The azure_datascience from dnlsyfq

NA

df_students.isnull().sum()
df_students[df_students.isnull().any(axis=1)]

* mean imputation
df_students.StudyHours = df_students.StudyHours.fillna(df_students.StudyHours.mean())
df_students

* drop na 
df_students = df_students.dropna(axis=0, how='any')
df_students


print('Average weekly study hours: {:.2f}\nAverage grade: {:.2f}'.format(mean_study, mean_grade))

Descriptive statistics and data distribution

Measures of central tendency To understand the distribution better, we can examine so-called measures of central tendency; which is a fancy way of describing statistics that represent the "middle" of the data. The goal of this is to try to find a "typical" value. Common ways to define the middle of the data include:

The mean: A simple average based on adding together all of the values in the sample set, and then dividing the total by the number of samples. The median: The value in the middle of the range of all of the sample values. The mode: The most commonly occuring value in the sample set*.

var = df_students['Grade']

# Get statistics
min_val = var.min()
max_val = var.max()
mean_val = var.mean()
med_val = var.median()
mod_val = var.mode()[0]

To explore this distribution in more detail, you need to understand that statistics is fundamentally about taking samples of data and using probability functions to extrapolate information about the full population of data

the density shows the characteristic 'bell curve" of what statisticians call a normal distribution with the mean and mode at the center and symmetric tails.

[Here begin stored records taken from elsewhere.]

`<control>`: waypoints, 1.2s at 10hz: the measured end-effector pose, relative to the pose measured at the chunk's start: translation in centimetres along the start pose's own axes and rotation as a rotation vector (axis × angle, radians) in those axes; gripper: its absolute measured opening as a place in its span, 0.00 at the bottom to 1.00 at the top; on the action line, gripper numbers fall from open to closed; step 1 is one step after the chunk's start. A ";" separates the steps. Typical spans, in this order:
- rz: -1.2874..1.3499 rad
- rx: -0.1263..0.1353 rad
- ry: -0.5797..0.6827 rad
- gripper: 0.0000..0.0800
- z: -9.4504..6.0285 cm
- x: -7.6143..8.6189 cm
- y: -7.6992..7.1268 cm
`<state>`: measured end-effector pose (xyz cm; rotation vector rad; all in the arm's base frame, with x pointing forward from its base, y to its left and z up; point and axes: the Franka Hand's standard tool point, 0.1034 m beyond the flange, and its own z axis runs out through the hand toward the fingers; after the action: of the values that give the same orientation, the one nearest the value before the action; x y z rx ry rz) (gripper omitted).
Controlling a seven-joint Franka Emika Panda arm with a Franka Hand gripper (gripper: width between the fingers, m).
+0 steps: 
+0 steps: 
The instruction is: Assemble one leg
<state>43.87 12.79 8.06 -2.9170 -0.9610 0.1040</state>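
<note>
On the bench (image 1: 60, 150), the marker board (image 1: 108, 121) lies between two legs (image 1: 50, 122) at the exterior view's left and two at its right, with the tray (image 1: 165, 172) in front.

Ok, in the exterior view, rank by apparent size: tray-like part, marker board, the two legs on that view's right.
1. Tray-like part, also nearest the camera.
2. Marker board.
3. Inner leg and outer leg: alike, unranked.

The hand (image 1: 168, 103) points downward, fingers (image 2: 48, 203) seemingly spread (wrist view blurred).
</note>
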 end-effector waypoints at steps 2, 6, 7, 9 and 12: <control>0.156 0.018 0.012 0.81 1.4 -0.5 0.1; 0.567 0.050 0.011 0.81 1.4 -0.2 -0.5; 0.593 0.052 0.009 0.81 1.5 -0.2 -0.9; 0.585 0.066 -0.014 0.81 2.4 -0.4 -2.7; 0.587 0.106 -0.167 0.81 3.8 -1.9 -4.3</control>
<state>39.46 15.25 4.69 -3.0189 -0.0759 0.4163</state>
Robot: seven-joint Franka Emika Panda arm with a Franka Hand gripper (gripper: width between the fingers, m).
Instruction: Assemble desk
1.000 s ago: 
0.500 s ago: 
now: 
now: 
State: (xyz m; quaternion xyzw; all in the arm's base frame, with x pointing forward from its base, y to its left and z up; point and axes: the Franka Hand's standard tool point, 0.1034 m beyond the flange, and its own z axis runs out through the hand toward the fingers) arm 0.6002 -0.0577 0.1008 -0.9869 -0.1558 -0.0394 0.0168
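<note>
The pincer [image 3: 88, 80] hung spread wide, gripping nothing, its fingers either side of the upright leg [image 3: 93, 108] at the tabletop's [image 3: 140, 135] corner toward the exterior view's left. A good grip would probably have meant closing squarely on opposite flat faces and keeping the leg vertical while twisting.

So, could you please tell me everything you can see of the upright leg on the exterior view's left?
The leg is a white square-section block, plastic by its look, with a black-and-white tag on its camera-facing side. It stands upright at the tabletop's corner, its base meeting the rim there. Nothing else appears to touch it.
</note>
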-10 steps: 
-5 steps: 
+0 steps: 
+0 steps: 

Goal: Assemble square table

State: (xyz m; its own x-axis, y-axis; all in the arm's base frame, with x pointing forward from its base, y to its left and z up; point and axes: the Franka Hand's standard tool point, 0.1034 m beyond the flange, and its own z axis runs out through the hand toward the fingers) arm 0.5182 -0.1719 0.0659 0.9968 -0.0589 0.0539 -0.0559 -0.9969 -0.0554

def show_density(var_data):
    from matplotlib import pyplot as plt

    fig = plt.figure(figsize=(10,4))

    # Plot density
    var_data.plot.density()

    # Add titles and labels
    plt.title('Data Density')

    # Show the mean, median, and mode
    plt.axvline(x=var_data.mean(), color = 'cyan', linestyle='dashed', linewidth = 2)
    plt.axvline(x=var_data.median(), color = 'red', linestyle='dashed', linewidth = 2)
    plt.axvline(x=var_data.mode()[0], color = 'yellow', linestyle='dashed', linewidth = 2)

    # Show the figure
    plt.show()
    
def show_distribution(var_data):
    from matplotlib import pyplot as plt

    # Get statistics
    min_val = var_data.min()
    max_val = var_data.max()
    mean_val = var_data.mean()
    med_val = var_data.median()
    mod_val = var_data.mode()[0]

    print('Minimum:{:.2f}\nMean:{:.2f}\nMedian:{:.2f}\nMode:{:.2f}\nMaximum:{:.2f}\n'.format(min_val,
                                                                                            mean_val,
                                                                                            med_val,
                                                                                            mod_val,
                                                                                            max_val))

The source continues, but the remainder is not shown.